The process is simple: you shoot a series of photographs under a particular set of circumstances; you select one that is typical of the conditions present in the whole series; you save it as a .DNG; you open the "stand alone" Passport program; you open that representative image and tell it to create a profile based on it; you give the profile a descriptive name. The profile it creates will automatically appear in the camera profile drop-down menu in the Camera Calibration tab within ACR. You open the rest of the images in ACR and apply the profile to all of them as the first step in your RAW processing.
So far, I have successfully created two profiles for one of the cameras. It will be necessary, over time, to create a separate profile for each shooting situation for each camera. For example, on my Nikon D-80, I shot the color checker under "indoor, bounced flash" conditions. I created that profile. I then opened the 22 images that I shot under those conditions and applied the profile to them as the first step as soon as I entered ACR. Sure enough, on my calibrated monitor, the colors were right on target. I had the right shade of deep red, the right shade of aquaish-blue, and a perfect capture of skintone for each different person (and this was a diverse group). Additional adjustments in the basic tab were needed later but, starting from an appropriate profile, I could apply batch settings and only tweak individual shots lightly. I waited to write the review until I was able to make prints of the images that looked so great on the monitor and, sure enough, they look great when printed as well. I'm absolutely delighted.

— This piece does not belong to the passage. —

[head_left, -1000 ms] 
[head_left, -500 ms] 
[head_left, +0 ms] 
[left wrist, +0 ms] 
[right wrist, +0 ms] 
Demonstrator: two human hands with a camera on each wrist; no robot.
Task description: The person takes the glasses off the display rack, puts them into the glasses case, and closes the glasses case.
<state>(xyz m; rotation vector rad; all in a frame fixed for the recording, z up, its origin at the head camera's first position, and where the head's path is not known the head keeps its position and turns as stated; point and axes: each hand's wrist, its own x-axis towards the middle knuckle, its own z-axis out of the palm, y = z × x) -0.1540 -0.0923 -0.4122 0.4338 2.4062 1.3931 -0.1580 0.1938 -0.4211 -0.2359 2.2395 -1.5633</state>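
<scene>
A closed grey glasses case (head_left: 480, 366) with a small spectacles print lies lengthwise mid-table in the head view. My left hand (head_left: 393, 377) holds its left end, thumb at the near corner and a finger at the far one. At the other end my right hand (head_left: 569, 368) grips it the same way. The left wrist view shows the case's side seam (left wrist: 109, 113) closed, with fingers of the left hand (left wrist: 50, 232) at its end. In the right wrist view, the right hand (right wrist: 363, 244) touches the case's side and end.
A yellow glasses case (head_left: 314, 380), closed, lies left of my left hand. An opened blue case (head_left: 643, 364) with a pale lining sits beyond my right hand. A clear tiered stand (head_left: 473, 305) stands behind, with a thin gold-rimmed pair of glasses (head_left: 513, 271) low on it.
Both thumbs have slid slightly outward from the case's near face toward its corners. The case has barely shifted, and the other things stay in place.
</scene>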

I would say that the time saved is considerable. For an advanced amateur, like me, it's definitely worth it. For a large-volume professional, it is probably essential. Not only do you save time in the processing part of the equation, you also save money by not having to reprint.
Of course, the matter of creating camera-specific varieties of profiles can be time-consuming, but you don't have to do it all at once. You create them as the need arises and then you have them there for all subsequent matching situations.
The unit also comes with non-profile related swatches. Among them it has several intensities of neutral grays to help you quickly establish white point or check for clipping, and several artistic interpretation swatches designed for changing the color temperature of your photograph to make it progressively warmer (more golden) or cooler (more blue) than it really was. The latter are further broken up into cooling or warming for people or for landscape pictures. (Really, very well thought out.) There is also a white balance swatch/card that will come in handy in mixed-lighting situations. Though I haven't had to use it yet, it's very handy to have it in the same unit that I'm carrying along anyway.
The only factor on the minus side is that you have to really struggle to find information, instructions, and explanations of the procedure, features and swatches. The process is absolutely straightforward once you understand it, but getting there is a struggle. The X-Rite company website is badly organized and of very little help (I already knew that since I own their eye-one calibration software which still hasn't been updated for Windows 7).
The "for more information click here" link in the interface takes you to a dead end. The CD has totally-irrelevant "training modules" that deal with general calibration issues with no reference to this product. The zipped "online tutorial" that has to be downloaded from within the interface takes five minutes to download using DSL and requires Flash Player. When you register the product, they send you another link to download the same online tutorial again as a "thank you" gift. I believe your best bet is the written documentation PDF (on the standalone proram it is in the help menu>documentation). It is 59 pages long, well-illustrated and rambles a bit (but, so far, everything I wanted to find was there). Make sure you check it out before starting and be amazed at the difference in your images.